<<<<

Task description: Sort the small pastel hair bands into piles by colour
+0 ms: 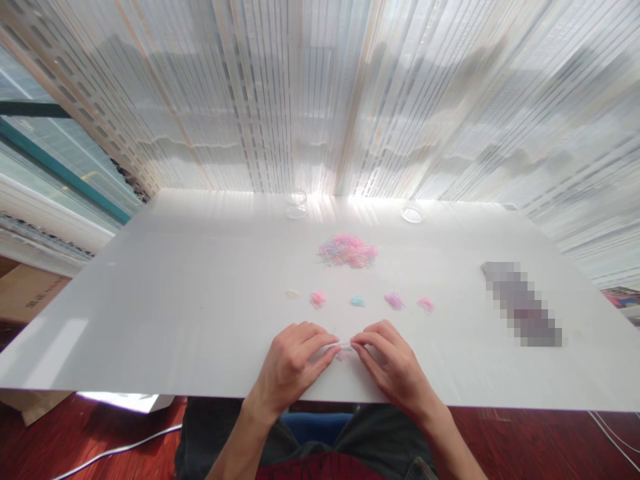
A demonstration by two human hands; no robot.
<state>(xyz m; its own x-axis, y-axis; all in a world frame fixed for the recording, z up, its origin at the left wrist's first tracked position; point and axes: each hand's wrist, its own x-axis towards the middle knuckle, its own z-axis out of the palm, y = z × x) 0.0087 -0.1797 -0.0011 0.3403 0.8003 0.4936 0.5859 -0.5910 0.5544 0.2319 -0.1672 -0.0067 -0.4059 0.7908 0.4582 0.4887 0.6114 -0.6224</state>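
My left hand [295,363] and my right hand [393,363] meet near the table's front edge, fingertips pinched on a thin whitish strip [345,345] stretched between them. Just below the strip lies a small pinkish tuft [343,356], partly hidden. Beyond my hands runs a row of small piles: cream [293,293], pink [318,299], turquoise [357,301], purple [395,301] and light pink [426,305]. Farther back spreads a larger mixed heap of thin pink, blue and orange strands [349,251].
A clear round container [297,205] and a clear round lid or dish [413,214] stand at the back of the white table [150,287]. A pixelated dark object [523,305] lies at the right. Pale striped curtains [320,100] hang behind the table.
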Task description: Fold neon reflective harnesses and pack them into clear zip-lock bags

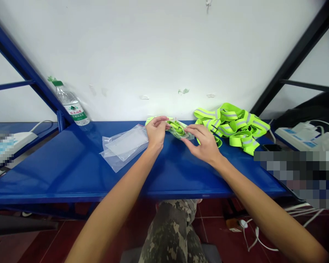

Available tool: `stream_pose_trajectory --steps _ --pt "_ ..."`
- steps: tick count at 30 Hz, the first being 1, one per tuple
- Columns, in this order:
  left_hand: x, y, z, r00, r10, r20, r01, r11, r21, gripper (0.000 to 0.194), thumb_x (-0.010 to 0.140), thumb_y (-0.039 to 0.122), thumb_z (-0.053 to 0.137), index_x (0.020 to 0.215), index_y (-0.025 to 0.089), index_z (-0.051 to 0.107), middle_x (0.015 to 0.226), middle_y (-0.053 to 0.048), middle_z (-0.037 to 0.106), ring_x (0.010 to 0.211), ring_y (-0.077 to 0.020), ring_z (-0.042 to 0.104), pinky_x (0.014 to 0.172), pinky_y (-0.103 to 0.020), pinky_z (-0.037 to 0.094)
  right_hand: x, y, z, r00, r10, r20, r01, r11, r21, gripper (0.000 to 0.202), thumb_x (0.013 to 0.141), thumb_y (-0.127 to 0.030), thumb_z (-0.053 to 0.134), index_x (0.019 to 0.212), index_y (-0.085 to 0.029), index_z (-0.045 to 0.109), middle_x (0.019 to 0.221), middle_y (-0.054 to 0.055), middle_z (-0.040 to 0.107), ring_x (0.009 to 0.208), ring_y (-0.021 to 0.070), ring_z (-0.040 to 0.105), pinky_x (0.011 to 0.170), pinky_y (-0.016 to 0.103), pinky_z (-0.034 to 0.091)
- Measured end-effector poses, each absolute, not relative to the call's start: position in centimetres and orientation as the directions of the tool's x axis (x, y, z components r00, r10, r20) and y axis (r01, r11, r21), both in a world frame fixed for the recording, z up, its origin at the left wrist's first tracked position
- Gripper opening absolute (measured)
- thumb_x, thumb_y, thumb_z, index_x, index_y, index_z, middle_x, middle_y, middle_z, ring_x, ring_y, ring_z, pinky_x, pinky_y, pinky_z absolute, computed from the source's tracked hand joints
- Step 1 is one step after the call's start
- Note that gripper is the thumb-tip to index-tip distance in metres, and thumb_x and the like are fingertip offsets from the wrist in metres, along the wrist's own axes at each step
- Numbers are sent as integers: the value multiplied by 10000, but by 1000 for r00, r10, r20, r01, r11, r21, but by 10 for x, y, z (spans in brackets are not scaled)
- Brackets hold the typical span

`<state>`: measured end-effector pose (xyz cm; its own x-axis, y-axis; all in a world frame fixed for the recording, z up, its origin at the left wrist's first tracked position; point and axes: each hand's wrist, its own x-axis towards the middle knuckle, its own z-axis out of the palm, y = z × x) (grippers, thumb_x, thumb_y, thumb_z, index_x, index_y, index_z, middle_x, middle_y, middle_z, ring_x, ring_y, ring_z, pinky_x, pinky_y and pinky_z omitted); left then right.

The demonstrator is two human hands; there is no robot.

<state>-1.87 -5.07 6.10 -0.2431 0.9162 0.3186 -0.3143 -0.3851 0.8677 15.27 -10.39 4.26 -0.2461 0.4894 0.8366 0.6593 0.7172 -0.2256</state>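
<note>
With our left hand (pixel 156 132) and right hand (pixel 204 143) we pinch, thumb against fingers, both sides of a clear bag (pixel 190 137); the yellow-green strap (pixel 177 127) seems inside it, near the middle of the tabletop (pixel 170 175)'s back edge. We should hold the strap flat, away from the bag's mouth. Near the back left corner, a bottle (pixel 67 95) has a label (pixel 75 111) with red Chinese characters, too small for us to read surely.

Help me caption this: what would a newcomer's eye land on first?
Probably the neon reflective straps heaped at the back right of the blue table. Next, at centre, the left hand and right hand hold a clear bag with neon strap showing through. Left of them lie flat clear bags.
</note>
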Motion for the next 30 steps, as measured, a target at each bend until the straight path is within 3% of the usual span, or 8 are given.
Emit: stream_pose_trajectory --steps 5,8,11,13,17,19,22,30 --pt "-21 -51 65 -259 919 297 -343 -375 861 132 660 151 581 785 144 621 791 -30 685 600 -95 612 629 -240 516 145 -102 43 -222 398 890 618 764 -188 142 902 -217 590 995 -212 698 990 109 715 934 227 673 836 396 562" --pt "-24 -51 65 -330 871 363 -203 -442 874 181 712 181 573 873 159 653 942 -55 700 782 -141 648 713 -264 515 145 -100 46 -175 394 902 578 783 -230 113 892 -193 602 925 -212 709 939 88 728 890 211 683 824 379 562" --pt "-25 -51 63 -321 835 447 -71 -492 868 309 769 206 571 1065 193 658 1130 -56 681 1041 -183 620 858 -292 491 148 -93 52 -10 477 879 529 748 -400 94 871 -250 639 827 -217 716 871 60 732 845 202 685 745 349 572" --pt "-25 -50 62 -220 863 456 -64 -479 876 338 807 246 584 1136 198 650 1121 -60 685 1093 -197 603 917 -314 469 151 -86 58 151 565 811 431 700 -569 114 826 -313 691 783 -210 714 816 48 724 793 199 681 672 328 572" --pt "-23 -48 60 -138 887 441 -66 -452 889 363 842 402 640 1134 188 666 1089 -70 682 1062 -203 604 937 -321 459 156 -74 66 332 755 566 2 599 -801 195 697 -359 790 738 -198 687 727 8 686 663 160 649 634 326 577" --pt "-22 -48 60 -70 913 403 -120 -408 905 412 832 490 658 1099 177 669 1108 -80 680 1058 -212 610 928 -316 466 155 -71 67 314 839 445 -189 515 -836 216 633 -332 827 700 -198 672 719 -6 674 661 147 638 620 315 575" --pt "-19 -48 57 101 947 304 -212 -278 937 455 816 577 650 999 161 682 1025 -84 708 993 -225 643 870 -314 490 151 -70 63 247 917 314 -324 383 -865 229 560 -276 857 659 -194 667 711 -8 672 678 140 633 612 291 567" --pt "-23 -40 44 119 936 330 -62 -325 944 277 814 405 657 888 143 709 918 -44 722 807 -161 628 739 -247 477 158 -70 43 98 985 139 -386 166 -908 195 589 -253 843 675 -171 688 671 11 681 644 126 637 638 271 574"
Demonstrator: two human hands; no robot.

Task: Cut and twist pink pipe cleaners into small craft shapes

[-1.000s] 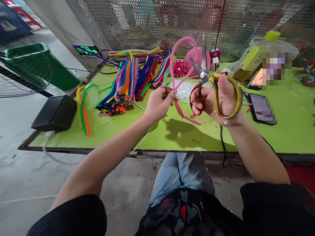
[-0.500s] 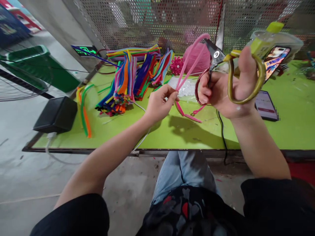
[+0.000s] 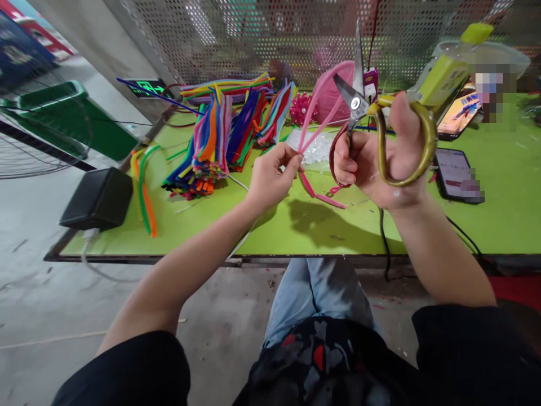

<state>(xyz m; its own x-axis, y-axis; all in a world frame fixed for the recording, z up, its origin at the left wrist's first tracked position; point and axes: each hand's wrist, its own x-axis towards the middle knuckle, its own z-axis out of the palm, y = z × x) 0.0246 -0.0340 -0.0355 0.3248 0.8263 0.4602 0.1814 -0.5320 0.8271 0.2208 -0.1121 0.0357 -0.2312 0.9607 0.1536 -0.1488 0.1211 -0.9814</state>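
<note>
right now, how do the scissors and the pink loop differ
The scissors have grey blades with red and yellow handles; the pink loop is a single colour. The scissors' blades point up, spread apart, while the loop's two strands come together at the left hand. The scissors are in the right hand, the loop in the left. Both are held above the table.

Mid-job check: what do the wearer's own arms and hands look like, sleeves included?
The sleeves are black and short. The left forearm and right forearm are bare, with no wristwear visible. The left hand and right hand are ungloved; the right shows a small pale spot near the wrist.
</note>
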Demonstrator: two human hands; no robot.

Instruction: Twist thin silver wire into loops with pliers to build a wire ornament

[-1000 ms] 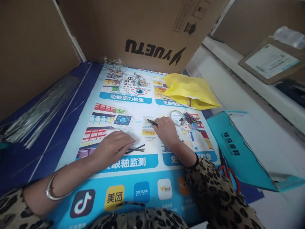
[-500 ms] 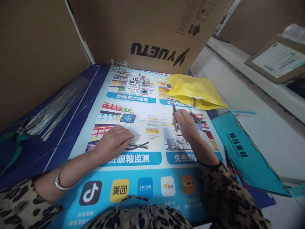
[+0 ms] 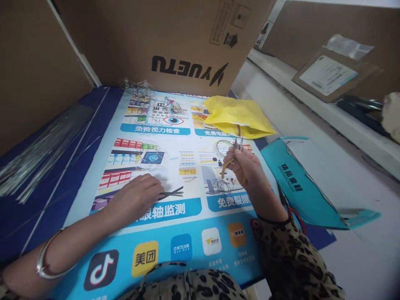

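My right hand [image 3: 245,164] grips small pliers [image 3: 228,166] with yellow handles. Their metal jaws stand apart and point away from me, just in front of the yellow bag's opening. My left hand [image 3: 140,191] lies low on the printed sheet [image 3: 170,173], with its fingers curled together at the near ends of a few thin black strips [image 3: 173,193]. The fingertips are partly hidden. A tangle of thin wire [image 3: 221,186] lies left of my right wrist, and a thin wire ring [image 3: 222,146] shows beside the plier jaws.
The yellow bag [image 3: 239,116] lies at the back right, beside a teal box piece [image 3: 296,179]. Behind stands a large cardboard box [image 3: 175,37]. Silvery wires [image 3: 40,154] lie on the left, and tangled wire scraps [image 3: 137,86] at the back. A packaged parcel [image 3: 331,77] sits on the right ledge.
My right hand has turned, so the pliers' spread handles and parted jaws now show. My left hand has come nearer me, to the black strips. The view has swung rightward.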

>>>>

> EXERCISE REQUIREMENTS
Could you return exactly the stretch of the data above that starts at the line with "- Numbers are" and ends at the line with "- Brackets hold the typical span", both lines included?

> REPLY TO THE EXERCISE
- Numbers are sent as integers: the value multiplied by 10000, but by 1000 for r00, r10, r20, r01, r11, r21, but by 10 for x, y, z (spans in brackets are not scaled)
- Brackets hold the typical span

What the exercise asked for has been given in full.